REQUIRED WORK
Look at the entries below and restate word for word the lines from the first through the one that has "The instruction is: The".

**** RECORDS TO USE ****

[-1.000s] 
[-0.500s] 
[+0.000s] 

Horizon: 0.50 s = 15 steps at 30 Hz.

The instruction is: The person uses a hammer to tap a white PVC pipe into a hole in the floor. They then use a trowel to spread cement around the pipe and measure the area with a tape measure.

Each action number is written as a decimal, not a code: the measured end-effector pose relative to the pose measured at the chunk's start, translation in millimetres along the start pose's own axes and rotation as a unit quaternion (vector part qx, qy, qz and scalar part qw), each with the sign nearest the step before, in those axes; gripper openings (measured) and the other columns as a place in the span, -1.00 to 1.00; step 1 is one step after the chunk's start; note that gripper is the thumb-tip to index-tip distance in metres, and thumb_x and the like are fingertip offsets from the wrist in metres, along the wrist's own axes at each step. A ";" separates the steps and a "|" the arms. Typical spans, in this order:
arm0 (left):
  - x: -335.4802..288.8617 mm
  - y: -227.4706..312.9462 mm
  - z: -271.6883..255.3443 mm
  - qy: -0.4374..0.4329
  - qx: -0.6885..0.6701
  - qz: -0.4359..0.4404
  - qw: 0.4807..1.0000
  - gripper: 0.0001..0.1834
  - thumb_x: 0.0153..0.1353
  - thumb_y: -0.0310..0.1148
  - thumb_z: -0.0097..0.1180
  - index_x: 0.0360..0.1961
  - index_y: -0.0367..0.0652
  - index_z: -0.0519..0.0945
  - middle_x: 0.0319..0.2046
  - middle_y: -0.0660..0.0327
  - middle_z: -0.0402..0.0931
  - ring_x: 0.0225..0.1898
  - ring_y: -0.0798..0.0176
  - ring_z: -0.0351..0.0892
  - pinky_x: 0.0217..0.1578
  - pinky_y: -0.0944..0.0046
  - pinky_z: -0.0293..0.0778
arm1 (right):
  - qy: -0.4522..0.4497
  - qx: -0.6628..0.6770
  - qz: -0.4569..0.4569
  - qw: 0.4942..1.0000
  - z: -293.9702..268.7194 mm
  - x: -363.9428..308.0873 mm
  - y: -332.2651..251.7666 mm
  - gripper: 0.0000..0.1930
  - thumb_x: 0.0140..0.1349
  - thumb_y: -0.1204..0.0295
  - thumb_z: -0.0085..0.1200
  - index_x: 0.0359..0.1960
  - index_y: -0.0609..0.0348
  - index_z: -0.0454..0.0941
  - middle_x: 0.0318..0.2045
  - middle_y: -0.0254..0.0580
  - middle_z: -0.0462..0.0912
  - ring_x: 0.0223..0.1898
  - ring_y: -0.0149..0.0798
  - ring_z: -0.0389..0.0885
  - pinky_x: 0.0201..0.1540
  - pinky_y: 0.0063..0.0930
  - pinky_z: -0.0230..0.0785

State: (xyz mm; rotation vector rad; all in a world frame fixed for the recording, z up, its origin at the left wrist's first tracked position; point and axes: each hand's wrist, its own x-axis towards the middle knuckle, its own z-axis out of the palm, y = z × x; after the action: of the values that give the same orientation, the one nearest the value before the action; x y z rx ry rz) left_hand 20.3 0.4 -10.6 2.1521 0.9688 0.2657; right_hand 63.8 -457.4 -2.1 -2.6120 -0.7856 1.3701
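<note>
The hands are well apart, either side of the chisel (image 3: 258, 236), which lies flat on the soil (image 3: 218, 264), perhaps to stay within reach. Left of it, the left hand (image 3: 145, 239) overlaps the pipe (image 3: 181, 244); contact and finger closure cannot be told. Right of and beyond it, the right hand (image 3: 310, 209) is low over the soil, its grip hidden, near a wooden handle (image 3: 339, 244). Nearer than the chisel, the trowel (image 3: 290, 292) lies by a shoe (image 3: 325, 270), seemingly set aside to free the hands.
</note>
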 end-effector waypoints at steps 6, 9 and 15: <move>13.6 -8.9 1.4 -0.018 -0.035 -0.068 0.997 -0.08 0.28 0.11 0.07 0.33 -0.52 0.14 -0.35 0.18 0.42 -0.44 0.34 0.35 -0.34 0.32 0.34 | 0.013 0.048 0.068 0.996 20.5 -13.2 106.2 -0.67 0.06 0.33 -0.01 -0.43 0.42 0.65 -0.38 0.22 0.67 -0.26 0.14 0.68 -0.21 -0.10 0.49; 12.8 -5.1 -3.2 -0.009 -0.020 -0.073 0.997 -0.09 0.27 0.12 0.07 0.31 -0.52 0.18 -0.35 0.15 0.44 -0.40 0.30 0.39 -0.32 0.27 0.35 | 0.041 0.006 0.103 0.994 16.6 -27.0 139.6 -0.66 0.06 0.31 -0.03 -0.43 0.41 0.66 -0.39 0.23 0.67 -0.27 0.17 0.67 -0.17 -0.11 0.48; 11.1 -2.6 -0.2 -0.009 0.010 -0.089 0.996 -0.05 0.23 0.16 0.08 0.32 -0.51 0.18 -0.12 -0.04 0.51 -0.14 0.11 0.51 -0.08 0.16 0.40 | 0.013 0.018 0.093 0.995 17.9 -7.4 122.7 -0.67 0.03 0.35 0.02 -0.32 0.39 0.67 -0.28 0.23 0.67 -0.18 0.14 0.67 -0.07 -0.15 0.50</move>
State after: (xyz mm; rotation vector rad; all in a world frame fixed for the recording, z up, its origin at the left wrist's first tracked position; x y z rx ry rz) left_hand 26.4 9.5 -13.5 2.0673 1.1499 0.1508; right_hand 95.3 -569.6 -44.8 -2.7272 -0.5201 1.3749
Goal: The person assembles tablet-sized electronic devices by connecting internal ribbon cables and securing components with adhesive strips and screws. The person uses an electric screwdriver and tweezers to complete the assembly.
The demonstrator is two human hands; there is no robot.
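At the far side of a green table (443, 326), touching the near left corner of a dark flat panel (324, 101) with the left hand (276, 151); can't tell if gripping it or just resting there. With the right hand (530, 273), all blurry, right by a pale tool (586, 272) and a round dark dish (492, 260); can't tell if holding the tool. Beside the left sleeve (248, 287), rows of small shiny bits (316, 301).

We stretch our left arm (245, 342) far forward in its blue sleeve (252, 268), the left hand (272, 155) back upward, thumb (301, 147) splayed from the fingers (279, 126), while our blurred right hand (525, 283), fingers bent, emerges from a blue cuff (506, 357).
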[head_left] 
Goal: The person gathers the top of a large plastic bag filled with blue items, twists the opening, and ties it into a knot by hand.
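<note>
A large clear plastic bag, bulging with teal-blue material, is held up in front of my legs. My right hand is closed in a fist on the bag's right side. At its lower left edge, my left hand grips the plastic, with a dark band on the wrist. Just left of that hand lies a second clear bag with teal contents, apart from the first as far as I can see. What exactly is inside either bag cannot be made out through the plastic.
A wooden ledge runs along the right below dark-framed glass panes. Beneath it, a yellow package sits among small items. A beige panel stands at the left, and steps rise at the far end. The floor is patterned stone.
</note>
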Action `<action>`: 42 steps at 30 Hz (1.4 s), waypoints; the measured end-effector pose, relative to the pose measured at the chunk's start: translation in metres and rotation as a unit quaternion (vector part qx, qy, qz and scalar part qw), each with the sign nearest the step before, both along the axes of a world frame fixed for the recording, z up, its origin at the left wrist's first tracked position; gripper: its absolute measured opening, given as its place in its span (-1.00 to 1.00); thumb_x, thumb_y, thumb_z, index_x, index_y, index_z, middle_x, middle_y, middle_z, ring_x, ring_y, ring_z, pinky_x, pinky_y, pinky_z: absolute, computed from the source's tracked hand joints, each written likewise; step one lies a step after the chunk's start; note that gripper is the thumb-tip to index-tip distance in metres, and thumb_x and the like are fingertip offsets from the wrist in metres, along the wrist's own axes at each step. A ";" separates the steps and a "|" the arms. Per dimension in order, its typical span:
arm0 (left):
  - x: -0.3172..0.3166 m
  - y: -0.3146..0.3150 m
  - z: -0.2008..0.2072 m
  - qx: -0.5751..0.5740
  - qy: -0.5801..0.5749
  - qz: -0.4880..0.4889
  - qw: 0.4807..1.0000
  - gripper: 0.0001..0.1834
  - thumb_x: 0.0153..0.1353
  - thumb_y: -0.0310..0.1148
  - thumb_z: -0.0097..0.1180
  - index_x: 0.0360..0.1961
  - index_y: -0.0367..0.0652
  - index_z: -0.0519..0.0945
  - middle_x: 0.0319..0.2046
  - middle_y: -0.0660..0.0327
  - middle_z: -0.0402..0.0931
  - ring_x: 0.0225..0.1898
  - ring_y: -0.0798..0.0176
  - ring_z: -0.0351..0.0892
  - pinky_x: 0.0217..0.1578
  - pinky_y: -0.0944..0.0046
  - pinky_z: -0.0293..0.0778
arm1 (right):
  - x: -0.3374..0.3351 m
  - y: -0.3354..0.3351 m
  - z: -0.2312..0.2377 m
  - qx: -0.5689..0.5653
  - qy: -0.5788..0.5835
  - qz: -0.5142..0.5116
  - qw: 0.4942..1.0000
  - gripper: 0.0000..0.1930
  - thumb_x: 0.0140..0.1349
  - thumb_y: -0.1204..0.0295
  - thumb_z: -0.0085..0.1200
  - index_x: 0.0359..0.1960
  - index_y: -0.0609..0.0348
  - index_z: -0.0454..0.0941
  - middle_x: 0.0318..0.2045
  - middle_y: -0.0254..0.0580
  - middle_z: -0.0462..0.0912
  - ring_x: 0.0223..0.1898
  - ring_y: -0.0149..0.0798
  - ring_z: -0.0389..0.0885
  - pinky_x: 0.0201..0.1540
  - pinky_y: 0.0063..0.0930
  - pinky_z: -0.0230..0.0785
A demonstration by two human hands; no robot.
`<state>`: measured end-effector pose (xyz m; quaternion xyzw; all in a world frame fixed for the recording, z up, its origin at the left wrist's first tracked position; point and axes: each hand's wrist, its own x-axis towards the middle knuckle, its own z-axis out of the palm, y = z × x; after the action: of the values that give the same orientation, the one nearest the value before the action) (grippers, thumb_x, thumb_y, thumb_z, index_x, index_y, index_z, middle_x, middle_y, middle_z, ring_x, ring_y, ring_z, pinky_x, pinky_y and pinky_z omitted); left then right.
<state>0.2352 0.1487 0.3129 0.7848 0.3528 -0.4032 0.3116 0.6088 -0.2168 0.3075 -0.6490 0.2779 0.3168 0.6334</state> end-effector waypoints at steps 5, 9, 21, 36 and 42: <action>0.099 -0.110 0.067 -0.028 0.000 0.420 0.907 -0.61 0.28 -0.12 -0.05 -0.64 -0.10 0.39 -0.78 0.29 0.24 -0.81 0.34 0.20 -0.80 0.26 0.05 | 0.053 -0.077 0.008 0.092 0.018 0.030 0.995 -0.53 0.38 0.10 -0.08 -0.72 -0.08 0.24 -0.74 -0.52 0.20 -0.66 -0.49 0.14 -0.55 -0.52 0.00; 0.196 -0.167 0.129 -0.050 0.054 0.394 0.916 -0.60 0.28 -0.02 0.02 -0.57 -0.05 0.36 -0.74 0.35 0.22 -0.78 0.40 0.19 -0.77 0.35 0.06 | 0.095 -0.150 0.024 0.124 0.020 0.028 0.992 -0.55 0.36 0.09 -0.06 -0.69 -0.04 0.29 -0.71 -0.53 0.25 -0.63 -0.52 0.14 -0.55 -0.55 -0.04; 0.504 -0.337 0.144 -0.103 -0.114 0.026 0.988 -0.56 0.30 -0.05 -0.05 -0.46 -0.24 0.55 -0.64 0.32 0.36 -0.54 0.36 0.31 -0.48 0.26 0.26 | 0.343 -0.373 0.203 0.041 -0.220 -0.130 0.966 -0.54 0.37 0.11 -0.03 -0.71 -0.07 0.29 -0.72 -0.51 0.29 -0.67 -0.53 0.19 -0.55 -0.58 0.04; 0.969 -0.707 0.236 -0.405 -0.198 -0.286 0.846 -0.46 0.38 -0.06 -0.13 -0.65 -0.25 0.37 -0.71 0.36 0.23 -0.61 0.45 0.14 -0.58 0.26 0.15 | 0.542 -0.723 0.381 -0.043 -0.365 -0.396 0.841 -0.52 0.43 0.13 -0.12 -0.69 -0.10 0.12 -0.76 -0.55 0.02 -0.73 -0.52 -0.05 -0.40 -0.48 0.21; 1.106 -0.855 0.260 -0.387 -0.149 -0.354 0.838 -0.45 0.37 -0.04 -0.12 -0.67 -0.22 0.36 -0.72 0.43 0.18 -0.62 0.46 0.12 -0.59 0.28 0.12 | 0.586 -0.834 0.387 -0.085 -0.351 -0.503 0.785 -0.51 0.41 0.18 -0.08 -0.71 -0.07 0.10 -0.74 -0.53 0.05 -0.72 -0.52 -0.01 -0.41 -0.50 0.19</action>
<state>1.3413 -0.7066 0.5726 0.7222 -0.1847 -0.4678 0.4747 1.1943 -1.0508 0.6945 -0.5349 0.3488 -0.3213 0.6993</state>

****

RESPONSE
[-1.000s] 
[-0.500s] 
[+0.000s] 

Horizon: 0.50 s = 15 steps at 30 Hz.

The instruction is: The person uses a hammer to tap a white PVC pipe into a hole in the floor. They then use a trowel to spread cement around the pipe and measure the area with a tape measure.

No further output is expected here.